ValueError
haystack.pipelines.base.ValueError
Stack trace
Traceback (most recent call last):
File "app.py", line 42, in <module>
result = pipeline.run("What is AI?") # Missing required input key
File "/usr/local/lib/python3.9/site-packages/haystack/pipelines/base.py", line 123, in run
raise ValueError(f"Pipeline run missing input for key: {missing_key}")
ValueError: Pipeline run missing input for key: 'query' Why it happens
Haystack pipelines require specific input keys to be passed to the run() method matching the pipeline's node input expectations. If the input dictionary lacks these keys or if inputs are passed as positional arguments instead of keyword arguments, the pipeline raises this error.
Detection
Check that the dictionary passed to pipeline.run() includes all required input keys exactly as defined in the pipeline nodes before execution to avoid runtime failures.
Causes & fixes
Calling pipeline.run() with positional arguments instead of keyword arguments for required inputs
Always pass inputs as keyword arguments matching the pipeline's expected input keys, e.g., pipeline.run(query='text') instead of pipeline.run('text')
Missing required input key in the dictionary passed to pipeline.run()
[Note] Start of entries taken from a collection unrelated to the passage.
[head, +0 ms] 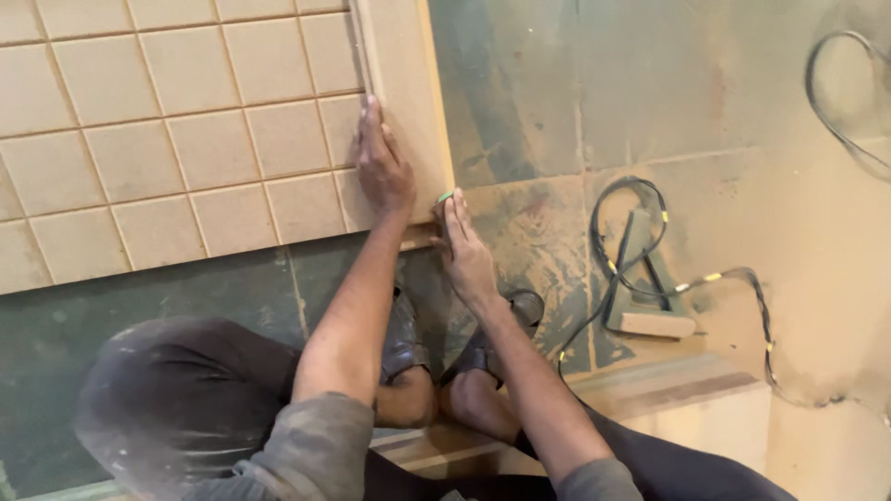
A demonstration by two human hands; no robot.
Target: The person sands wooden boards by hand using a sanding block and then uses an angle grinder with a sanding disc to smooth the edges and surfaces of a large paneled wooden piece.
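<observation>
The left hand (382,167) lies flat, palm down and fingers together, on the plain border of a pale fibreboard panel (167,139); it presses rather than grips. The right hand (464,249) sits at the panel's near corner, fingers stretched along the edge, with a small green thing (445,197) showing at the fingertips. Whether the fingers pinch that green thing or only touch it cannot be told, and what it is stays too small to make out.

The panel lies on the floor ahead of the person and to the left, running out of the picture at the top and left. Shallow grooves cut its face into a grid of squares, with a smooth frame strip down the right side.

The person squats, knees in dusty dark trousers, dark sandals (520,311) just below the hands. The floor (529,102) is greenish and coated in tan sawdust, thicker to the right. A black cable (608,264) with yellow bands loops beside a small wooden block (657,325); another cable (835,121) curves at the top right. A pale board (705,408) lies near the right knee.
</observation>
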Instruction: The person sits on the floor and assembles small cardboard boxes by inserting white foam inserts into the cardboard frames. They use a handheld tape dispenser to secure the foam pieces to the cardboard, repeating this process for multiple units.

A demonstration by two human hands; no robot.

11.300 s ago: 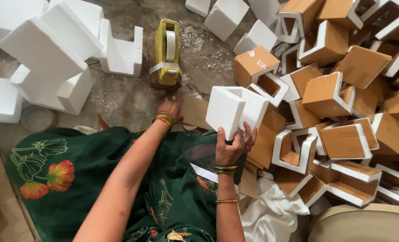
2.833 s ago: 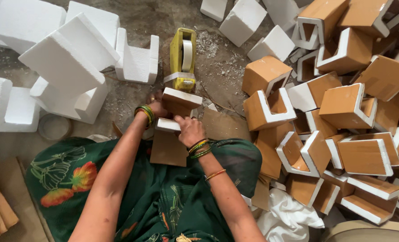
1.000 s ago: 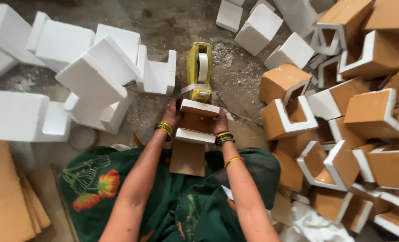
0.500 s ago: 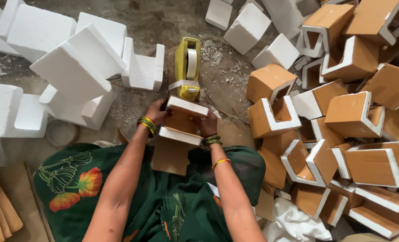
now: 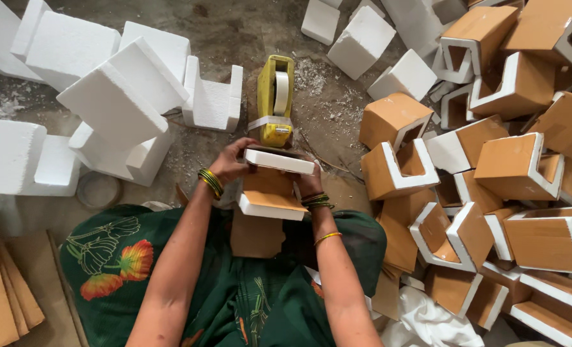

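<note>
Both hands, left (image 5: 229, 166) and right (image 5: 306, 185), clasped on white U-shaped foam block with brown card facing (image 5: 274, 187), near yellow tape dispenser (image 5: 274, 103); likely taping step, pulling tape next.

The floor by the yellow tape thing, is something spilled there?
Yes. White foam crumbs are scattered over the grey floor beside the yellow tape dispenser, like shavings off the foam blocks. Both hands hold a cardboard-lined foam piece in front of it; that piece looks undamaged.
</note>
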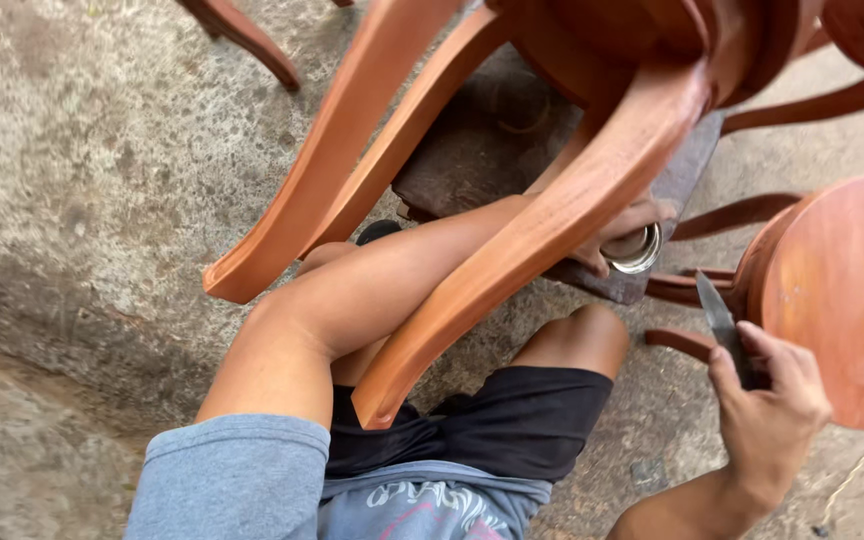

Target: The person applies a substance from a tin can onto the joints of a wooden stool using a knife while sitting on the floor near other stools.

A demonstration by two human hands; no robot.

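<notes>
There were two hands [767, 395] [622, 235], one knife [720, 318], one tin [637, 250], one slab [472, 160], one round stool top [842, 290] and several curved wooden legs [522, 250].

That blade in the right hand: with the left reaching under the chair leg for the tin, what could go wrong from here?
1. The right hand holds the blade tip-up, close to the round wooden stool; a slip might nick the finished wood or a finger.
2. The left hand grips the small metal tin behind the curved chair leg, partly hidden; it could tip.
3. The bare knee sits near the blade.
</notes>
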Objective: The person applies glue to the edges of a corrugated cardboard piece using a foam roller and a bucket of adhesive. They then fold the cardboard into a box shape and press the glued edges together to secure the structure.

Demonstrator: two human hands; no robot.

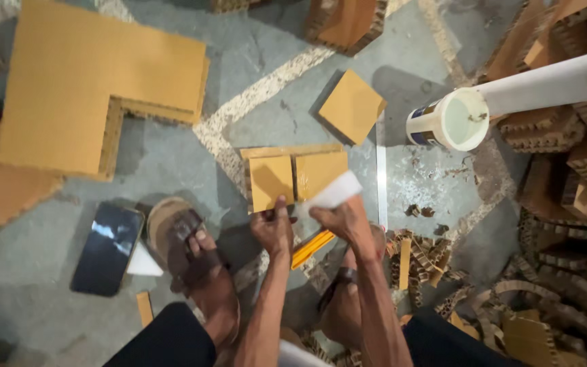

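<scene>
Looking down from the head camera, I see both of my hands at work on the grey floor, just near of a small cardboard piece made of two yellow-brown squares side by side with a strip along their far edge. My left hand is clenched on the near edge of the left square, fingers curled over it. My right hand is grasping a white pad, whether cloth or paper I cannot tell, and presses it against the near corner of the right square. Below the two hands lies a bundle of yellow strips, touching the floor between my wrists.

My left foot in a brown sandal sits to the left of the hands, and a dark phone lies flat just left of that sandal. Far left rests a large L-shaped cardboard block. A single cardboard square lies on the floor beyond the piece I am holding, slightly to the right. Further right stands a white tub with its mouth open, and a white tube lies beside it, leaning on stacked honeycomb cardboard. Loose cardboard scraps are heaped near right of my right hand.
</scene>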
Ensure all required input keys are included in the input dictionary passed to pipeline.run(), matching the pipeline node input names exactly
Mismatch between pipeline node input names and keys used in run() call
Verify the pipeline node input names via pipeline.graph or documentation and use those exact keys in the run() input dictionary
Code: broken vs fixed
from haystack.pipelines import Pipeline
pipeline = Pipeline()
result = pipeline.run("What is AI?") # Missing input key, causes ValueError
print(result) import os
from haystack.pipelines import Pipeline
pipeline = Pipeline()
result = pipeline.run(query="What is AI?") # Fixed: pass input as keyword argument
print(result) # Shows pipeline output Workaround
Wrap pipeline.run() in try/except ValueError, catch missing input errors, and log the missing keys to dynamically adjust or provide fallback inputs.
Prevention
Design pipeline input schemas clearly and validate input dictionaries before calling run(), using static typing or input validation utilities to ensure all required keys are present.